Un événement ! Jésus se dévoile un peu plus à ses apôtres. Et du coup, l’Église qui est toujours très fine mouche, nous propose des textes en rapport avec cela, et en particulier cette Première Lecture du Livre des Rois ;

I – Élie rencontre Dieu

Nous avons ce prophète Élie qui, dans la caverne sur le mont Horeb, va rencontrer Dieu. Je ne sais pas si vous connaissez bien le contexte de cette histoire. Or, il est très intéressant. Élie, quelques jours avant, est sur le Mont Carmel, et comme il y a une famine depuis 2 ans et demi, il a été décidé de faire un grand concours entre Élie, le prophète du vrai Dieu d’Israël, et les 450 prophètes de Baal, l’idole des voisins. Et vous savez ce qu’il s’est passé ? On a fabriqué deux sacrifices, et personne ne devait y mettre le feu, c’est Dieu lui-même qui devait allumer le feu. Les prophètes de Baal ont prié pendant toute une matinée et, pendant ce temps là, Élie se moquait d’eux et disait : « Hey, criez plus fort, Il doit être sourd ou parti en voyage. » Et ça ne marche pas quand c’est Baal que l’on prie. Et puis Élie, à son tour, se tourne vers Dieu et Lui dit « Seigneur, je sais que tu es le vrai Dieu, montre Ta puissance » et voilà qu’un éclair tombe du ciel, le sacrifice est accompli. C’est la gloire pour Élie prophète ! Donc il interprète cela en se disant qu’il va poursuivre, et il va massacrer les 450 prophètes de Baal. – Je ne suis pas sûr que ce soit tout à fait un exemple à suivre… Sa confiance en Dieu, oui, mais son interprétation de ce que Dieu veut qu’il fasse, sur ce coup-là, il s’est un peu loupé -. Il est passé par un moment de gloire, mais là, la reine Jézabel n’était pas très contente – ben oui, c’était ses prophètes à elle ! – donc elle veut faire tuer Élie, et celui-ci s’enfuit car il se rend compte qu’il n’est défendu par personne. Personne en Israël ne veut prendre le parti d’Élie, ni celui de Dieu. Et on voit Élie qui entre dans une forme de dépression : il va faire 40 jours et 40 nuits dans le désert pour aller jusqu’à la montagne de Dieu, qu’on appelle dans le Livre des Rois le mont Horeb, mais c’est la même montagne que le Sinaï. Une telle dépression, qu’à un moment il a envie de mourir, là, et un ange viendra le secouer en lui disant « Dieu veut que tu continues », et il va finir par y aller.

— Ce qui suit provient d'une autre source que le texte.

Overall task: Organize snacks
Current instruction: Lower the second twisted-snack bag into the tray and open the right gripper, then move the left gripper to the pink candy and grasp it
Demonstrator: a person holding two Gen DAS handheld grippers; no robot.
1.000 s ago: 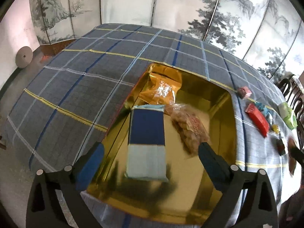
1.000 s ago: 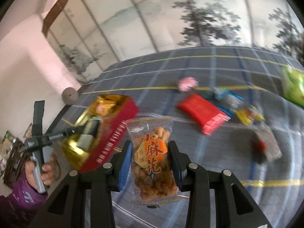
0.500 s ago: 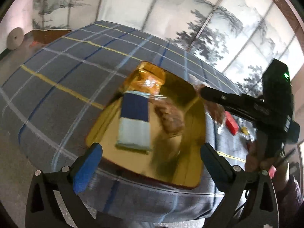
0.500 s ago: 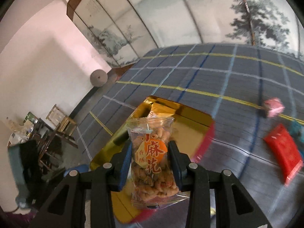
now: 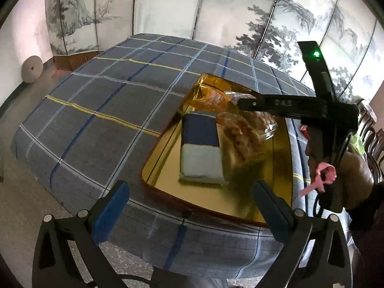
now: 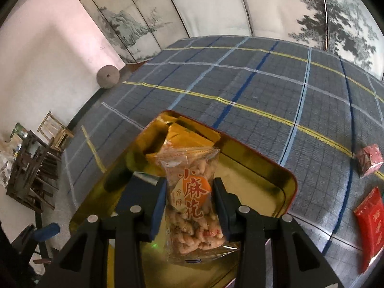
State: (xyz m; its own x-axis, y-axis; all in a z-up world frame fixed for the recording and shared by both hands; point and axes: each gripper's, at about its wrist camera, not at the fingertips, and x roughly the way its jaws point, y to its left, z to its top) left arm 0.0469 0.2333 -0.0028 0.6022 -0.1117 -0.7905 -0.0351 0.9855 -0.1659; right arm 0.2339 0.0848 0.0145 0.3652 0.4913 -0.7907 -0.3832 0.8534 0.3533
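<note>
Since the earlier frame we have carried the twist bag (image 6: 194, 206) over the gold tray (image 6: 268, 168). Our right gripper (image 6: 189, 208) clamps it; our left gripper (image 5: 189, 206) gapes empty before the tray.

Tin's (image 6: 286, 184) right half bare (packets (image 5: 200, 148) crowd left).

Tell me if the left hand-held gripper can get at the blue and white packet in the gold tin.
Probably yes. The left hand-held gripper is open and empty, and the blue and white packet lies uncovered ahead in the gold tin.

Soft daylight, fisheye-warped edges, glare on tray (image 5: 163, 144)
</note>
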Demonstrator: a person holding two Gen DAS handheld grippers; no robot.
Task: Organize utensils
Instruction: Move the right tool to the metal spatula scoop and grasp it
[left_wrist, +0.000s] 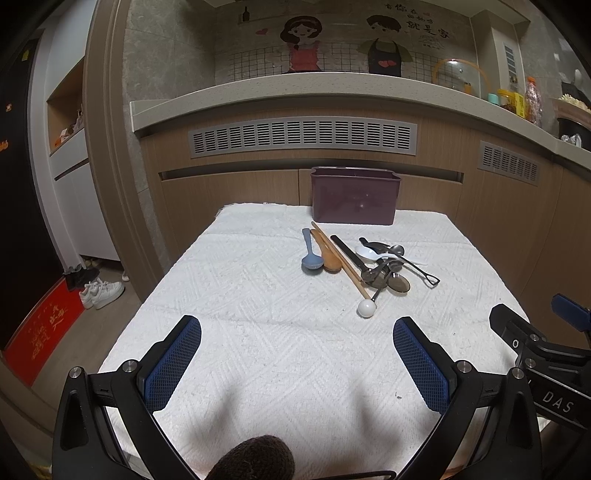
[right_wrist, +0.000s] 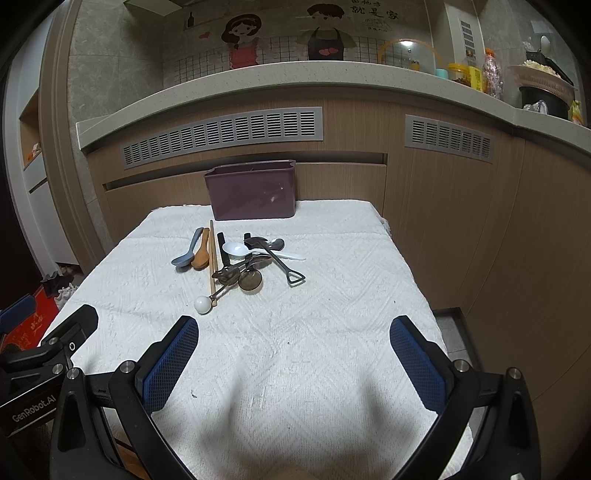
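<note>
A heap of utensils lies on the white towel (left_wrist: 258, 332) before a purple bin (left_wrist: 354, 197) (right_wrist: 253, 194). It holds a blue spoon (left_wrist: 311, 254) (right_wrist: 186, 253), a brown wooden spoon (left_wrist: 327, 253) (right_wrist: 202, 251), a wooden stick (left_wrist: 340, 258) (right_wrist: 212, 254), a white spoon (left_wrist: 367, 253) (right_wrist: 236, 250), a black shovel-handled spoon (left_wrist: 413, 266) (right_wrist: 275, 258), dark metal spoons (left_wrist: 388, 277) (right_wrist: 243, 275) and a white ball-ended utensil (left_wrist: 366, 308) (right_wrist: 203, 304). My left gripper (left_wrist: 297, 328) and right gripper (right_wrist: 293, 326) both hover open near the towel's front, well short of the heap.
The towel-covered table stands against wooden cabinets with vent grilles (left_wrist: 303, 136). A counter (right_wrist: 258, 77) above carries bottles and jars (right_wrist: 480, 75) at the right. White shoes (left_wrist: 101, 291) and a red mat (left_wrist: 40, 332) lie on the floor at left.
</note>
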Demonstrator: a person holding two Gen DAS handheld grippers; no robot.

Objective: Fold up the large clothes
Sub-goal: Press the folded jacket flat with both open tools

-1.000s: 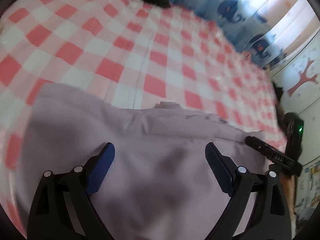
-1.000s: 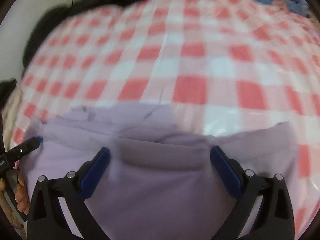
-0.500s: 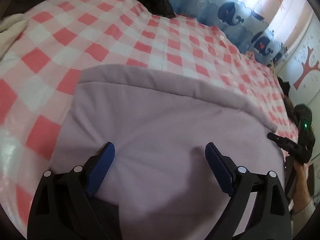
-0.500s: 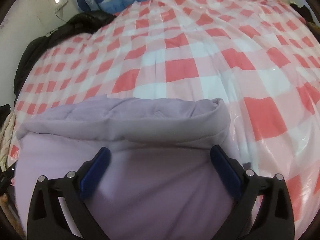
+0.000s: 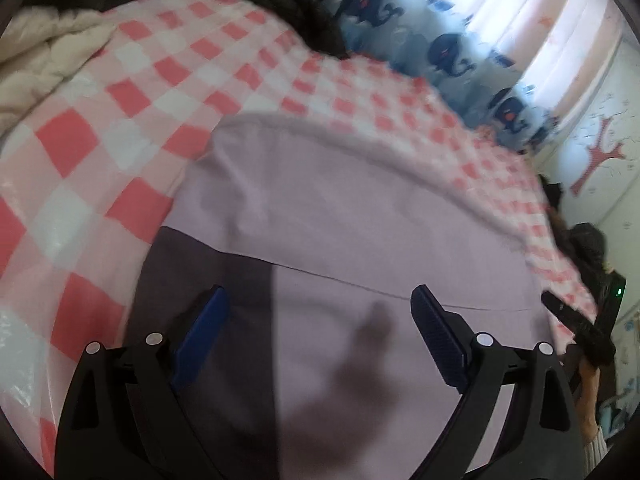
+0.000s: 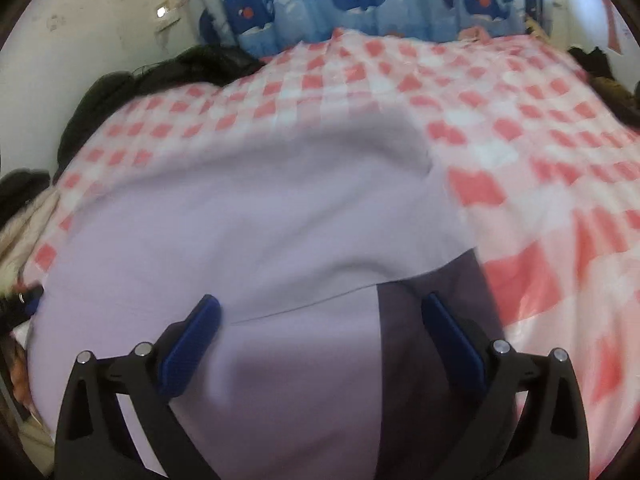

Et voilà : Élie arrive sur la montagne de Dieu, et lorsque les grands événements qui ont déjà eu lieu au moment de Moïse ont lieu,- le tremblement de terre, la foudre, l’ouragan, Dieu était déjà venu dans la foudre, dans le tremblement de terre – eh bien, Élie se rend compte que Dieu n’est pas là. Non, Dieu est présent dans le fin silence d’un souffle subtil, quelque chose de tellement léger, ce qui lui fait peut-être comprendre une chose, c’est que son Dieu, le Dieu d’Israël, n’est pas un dieu de violence, et qu’il n’avait peut-être pas tout à fait raison de massacrer les 450 prophètes de Baal… Et on verra d’ailleurs Élie changer un peu son mode d’annonce, de prédication. Voilà un bon passage sur le prophète Élie, son moment de victoire sur le mont Carmel, et sa dépression, et cette rencontre de Dieu dans le silence, en tout cas, pas du tout comme il l’attendait.

II – La rencontre des disciples avec Jésus

Et aujourd’hui on a eu un Évangile, c’est la suite de celui de la semaine dernière sur la multiplication des pains. Pour Jésus et pour les disciples, c’était un moment de victoire, un moment de gloire : ils auraient pu devenir rois d’Israël et ministres… Mais, voilà, Jésus les pousse, il oblige les disciples à monter dans la barque, « Allez-vous en, je ne veux plus vous voir. Peut-être que la tentation serait trop grande pour vous »… Donc ils sont dans la barque, au milieu de la tempête, et c’est un combat. Ils sont peut-être en train de se demander « Qu’est-ce qu’on fait là ? On ferait peut-être mieux de tout arrêter… » Au moment même où ils auraient pu récupérer les fruits de leur action, Jésus les met dehors, et ils sont peut-être dans ce combat, dans cette tempête, dans cette crise, comme Élie l’avait été quelques siècles auparavant. Et Jésus vient à leur rencontre quand ils ne L’attendaient pas.

À l’époque d’Élie, la pédagogie de Dieu, c’était de montrer que Dieu était bien tout-puissant, mais que la toute-puissance se manifestait dans le silence, dans la discrétion et dans l’amour.
À l’époque de Jésus, il fallait montrer que ce Rabbi, cet enseignant hors-pair, ce maître, n’était pas qu’un maître en parole, mais Il était aussi maître des éléments, capable de dominer la mer. Il fallait qu’ils découvrent peu à peu qu’Il était non seulement un Messie, mais Seigneur, autrement dit, Dieu. C’est la pédagogie de Dieu, qui ne nous donne pas tout d’un coup mais qui prend le temps de nous instruire et de nous faire grandir.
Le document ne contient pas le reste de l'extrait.